[PATCH v6 05/12] mm/mempolicy: create struct mempolicy_param for creating new mempolicies

From: Gregory Price
Date: Wed Jan 03 2024 - 17:44:42 EST


This patch adds a new kernel structure `struct mempolicy_param`,
intended to be used for an extensible get/set_mempolicy interface.

This implements the fields required to support the existing syscall
interfaces interfaces, but does not expose any user-facing arg
structure.

mpol_new is refactored to take the argument structure so that future
mempolicy extensions can all be managed in the mempolicy constructor.

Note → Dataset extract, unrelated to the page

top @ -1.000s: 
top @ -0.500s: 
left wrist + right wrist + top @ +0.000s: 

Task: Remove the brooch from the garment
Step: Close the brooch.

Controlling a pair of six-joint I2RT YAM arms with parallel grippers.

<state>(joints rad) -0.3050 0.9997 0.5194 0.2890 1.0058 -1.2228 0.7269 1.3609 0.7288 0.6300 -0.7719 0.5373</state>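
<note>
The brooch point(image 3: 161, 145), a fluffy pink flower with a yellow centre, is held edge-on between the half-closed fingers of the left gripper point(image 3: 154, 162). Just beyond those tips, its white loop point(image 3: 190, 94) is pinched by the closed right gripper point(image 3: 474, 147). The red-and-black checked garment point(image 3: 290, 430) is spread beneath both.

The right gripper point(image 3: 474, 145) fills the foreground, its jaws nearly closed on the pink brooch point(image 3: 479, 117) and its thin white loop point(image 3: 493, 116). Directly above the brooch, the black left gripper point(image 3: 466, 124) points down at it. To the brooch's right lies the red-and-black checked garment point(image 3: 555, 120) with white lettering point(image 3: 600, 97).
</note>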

The get_mempolicy and mbind syscalls are refactored to utilize the
new argument structure, as are all the callers of mpol_new() and
do_set_mempolicy.

Signed-off-by: Gregory Price <gregory.price@xxxxxxxxxxxx>
---
include/linux/mempolicy.h | 11 +++++++
mm/mempolicy.c | 69 +++++++++++++++++++++++++++++----------
2 files changed, 62 insertions(+), 18 deletions(-)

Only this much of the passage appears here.